[DATA PROVIDED]

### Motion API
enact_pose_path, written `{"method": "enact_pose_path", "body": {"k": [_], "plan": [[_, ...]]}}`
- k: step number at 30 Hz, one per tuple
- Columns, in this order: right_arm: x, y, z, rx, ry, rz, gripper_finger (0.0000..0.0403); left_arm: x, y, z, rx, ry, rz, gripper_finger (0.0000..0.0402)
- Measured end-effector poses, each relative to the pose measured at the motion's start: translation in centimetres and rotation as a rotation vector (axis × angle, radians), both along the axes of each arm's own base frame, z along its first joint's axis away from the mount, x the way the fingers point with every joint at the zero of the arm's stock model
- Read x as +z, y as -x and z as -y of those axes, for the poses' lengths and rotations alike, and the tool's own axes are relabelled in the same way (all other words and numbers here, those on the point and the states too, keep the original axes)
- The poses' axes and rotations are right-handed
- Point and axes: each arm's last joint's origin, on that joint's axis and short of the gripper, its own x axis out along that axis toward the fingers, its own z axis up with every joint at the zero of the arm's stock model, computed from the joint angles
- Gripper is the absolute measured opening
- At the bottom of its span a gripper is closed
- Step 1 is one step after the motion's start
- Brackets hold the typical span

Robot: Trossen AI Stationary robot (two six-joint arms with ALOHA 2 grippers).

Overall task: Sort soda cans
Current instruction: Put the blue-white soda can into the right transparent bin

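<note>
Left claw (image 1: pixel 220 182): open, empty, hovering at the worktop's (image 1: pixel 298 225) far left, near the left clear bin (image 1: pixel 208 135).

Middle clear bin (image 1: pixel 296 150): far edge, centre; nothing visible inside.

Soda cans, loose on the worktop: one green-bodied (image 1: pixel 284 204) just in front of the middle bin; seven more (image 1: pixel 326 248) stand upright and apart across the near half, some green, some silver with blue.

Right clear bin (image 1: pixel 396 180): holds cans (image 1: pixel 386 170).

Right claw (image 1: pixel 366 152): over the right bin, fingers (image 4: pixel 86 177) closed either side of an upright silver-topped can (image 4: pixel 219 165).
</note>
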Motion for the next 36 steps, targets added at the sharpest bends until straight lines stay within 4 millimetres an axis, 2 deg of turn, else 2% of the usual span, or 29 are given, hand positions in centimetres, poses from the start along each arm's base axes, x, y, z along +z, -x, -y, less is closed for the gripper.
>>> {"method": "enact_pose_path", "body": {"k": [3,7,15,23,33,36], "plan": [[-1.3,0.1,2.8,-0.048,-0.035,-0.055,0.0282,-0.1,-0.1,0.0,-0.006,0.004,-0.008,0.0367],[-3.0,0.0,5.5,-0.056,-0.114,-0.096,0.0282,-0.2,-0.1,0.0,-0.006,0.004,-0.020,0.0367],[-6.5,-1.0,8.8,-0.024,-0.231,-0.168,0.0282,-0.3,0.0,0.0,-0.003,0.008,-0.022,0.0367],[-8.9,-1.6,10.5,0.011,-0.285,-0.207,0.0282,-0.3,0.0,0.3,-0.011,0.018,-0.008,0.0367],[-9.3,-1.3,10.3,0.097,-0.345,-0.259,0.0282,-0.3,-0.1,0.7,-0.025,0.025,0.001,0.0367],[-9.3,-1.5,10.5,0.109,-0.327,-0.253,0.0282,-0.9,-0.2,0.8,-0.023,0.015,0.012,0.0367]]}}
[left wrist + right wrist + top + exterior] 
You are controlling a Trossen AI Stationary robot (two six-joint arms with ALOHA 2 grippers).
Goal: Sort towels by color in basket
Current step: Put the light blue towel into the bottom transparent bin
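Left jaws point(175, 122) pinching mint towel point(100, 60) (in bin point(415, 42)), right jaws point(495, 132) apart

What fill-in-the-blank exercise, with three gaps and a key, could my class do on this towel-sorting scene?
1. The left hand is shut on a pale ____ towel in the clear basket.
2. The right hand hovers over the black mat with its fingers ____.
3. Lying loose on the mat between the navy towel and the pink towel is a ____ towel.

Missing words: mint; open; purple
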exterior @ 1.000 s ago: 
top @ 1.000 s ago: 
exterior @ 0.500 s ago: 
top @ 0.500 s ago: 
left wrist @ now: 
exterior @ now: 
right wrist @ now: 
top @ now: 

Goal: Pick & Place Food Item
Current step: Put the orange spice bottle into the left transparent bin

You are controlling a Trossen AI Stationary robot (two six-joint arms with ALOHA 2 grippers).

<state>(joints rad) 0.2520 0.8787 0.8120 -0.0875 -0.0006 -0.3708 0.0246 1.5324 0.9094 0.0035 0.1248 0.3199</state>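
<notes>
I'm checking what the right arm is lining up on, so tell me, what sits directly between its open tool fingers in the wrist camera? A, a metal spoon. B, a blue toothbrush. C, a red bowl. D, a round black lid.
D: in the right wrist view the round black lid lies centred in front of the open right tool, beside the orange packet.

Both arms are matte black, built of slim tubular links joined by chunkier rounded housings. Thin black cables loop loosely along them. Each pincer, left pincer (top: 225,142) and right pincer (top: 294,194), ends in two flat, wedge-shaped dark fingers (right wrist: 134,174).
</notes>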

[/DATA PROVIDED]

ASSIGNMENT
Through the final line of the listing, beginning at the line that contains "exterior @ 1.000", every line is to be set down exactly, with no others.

TASK OUTPUT
exterior @ 1.000 s ago: 
top @ 1.000 s ago: 
exterior @ 0.500 s ago: 
top @ 0.500 s ago: 
left wrist @ now: 
exterior @ now: 
right wrist @ now: 
top @ now: 

Goal: Pick & Place Food Item
Current step: Put the orange spice bottle into the left transparent bin

You are controlling a Trossen AI Stationary robot (two six-joint arms with ALOHA 2 grippers).

<state>(joints rad) 0.2520 0.8787 0.8120 -0.0875 -0.0006 -0.3708 0.0246 1.5324 0.9094 0.0035 0.1248 0.3199</state>
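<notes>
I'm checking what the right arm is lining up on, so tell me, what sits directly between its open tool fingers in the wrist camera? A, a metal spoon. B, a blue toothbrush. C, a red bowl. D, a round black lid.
D: in the right wrist view the round black lid lies centred in front of the open right tool, beside the orange packet.

Both arms are matte black, built of slim tubular links joined by chunkier rounded housings. Thin black cables loop loosely along them. Each pincer, left pincer (top: 225,142) and right pincer (top: 294,194), ends in two flat, wedge-shaped dark fingers (right wrist: 134,174).
</notes>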

Nothing further remains to be added to the answer.